WHAT YOU WILL DO =>
Beginning at the top of the data below, restate every line word for word until the line containing "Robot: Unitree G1" has been included, and omit the pictures.

INFORMATION SHOWN =>
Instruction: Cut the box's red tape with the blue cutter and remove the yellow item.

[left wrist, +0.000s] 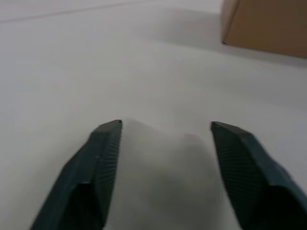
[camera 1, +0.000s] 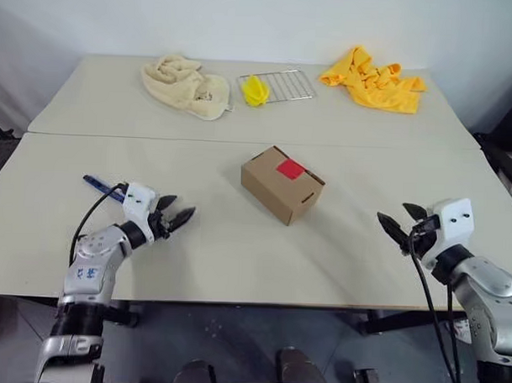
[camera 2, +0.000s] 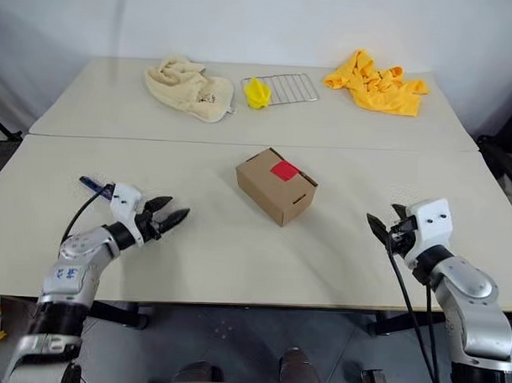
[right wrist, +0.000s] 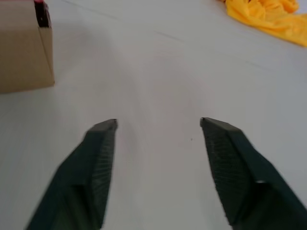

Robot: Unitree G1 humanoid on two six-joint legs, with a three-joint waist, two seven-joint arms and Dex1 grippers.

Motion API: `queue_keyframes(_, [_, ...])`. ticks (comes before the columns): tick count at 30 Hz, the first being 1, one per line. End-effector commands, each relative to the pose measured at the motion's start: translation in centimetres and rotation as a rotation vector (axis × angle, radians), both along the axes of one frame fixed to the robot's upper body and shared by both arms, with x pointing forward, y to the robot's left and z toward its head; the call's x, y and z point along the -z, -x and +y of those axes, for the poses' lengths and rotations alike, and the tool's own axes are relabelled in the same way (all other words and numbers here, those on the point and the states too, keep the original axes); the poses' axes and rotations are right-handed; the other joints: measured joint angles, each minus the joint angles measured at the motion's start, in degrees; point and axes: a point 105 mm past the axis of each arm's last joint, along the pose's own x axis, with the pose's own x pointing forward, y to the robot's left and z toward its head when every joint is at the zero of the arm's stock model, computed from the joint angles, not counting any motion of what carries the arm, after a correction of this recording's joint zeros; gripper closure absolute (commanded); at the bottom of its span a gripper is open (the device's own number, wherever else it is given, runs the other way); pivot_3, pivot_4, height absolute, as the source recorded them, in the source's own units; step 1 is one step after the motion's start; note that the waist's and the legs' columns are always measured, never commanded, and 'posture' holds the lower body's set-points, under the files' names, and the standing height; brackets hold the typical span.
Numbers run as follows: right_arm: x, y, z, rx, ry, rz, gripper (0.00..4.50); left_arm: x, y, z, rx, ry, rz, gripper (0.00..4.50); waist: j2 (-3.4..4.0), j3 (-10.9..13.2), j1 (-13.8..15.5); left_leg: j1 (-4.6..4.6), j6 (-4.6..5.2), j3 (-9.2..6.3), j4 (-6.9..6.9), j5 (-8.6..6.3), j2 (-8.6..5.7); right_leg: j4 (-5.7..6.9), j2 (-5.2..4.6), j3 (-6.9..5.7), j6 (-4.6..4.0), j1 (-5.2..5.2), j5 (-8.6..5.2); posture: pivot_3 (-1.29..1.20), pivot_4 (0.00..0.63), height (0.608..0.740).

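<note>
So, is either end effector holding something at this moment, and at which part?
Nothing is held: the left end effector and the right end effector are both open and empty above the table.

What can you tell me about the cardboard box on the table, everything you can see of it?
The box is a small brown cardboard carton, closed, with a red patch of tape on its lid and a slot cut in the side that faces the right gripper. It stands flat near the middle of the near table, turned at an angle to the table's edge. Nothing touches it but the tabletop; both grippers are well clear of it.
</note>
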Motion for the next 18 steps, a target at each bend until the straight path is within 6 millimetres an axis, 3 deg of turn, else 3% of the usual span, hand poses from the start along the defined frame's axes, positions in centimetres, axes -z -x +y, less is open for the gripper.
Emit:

ANSWER FOR THIS EXERCISE =>
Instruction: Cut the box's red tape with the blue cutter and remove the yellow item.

[left wrist, +0.000s] 
[camera 1, +0.000s] 
[camera 2, +0.000s] 
[right wrist, +0.000s] 

Robot: Unitree G1 humanoid on two six-joint legs, with a three-joint waist, two seven-joint arms and Dex1 grippers.

No more output is required.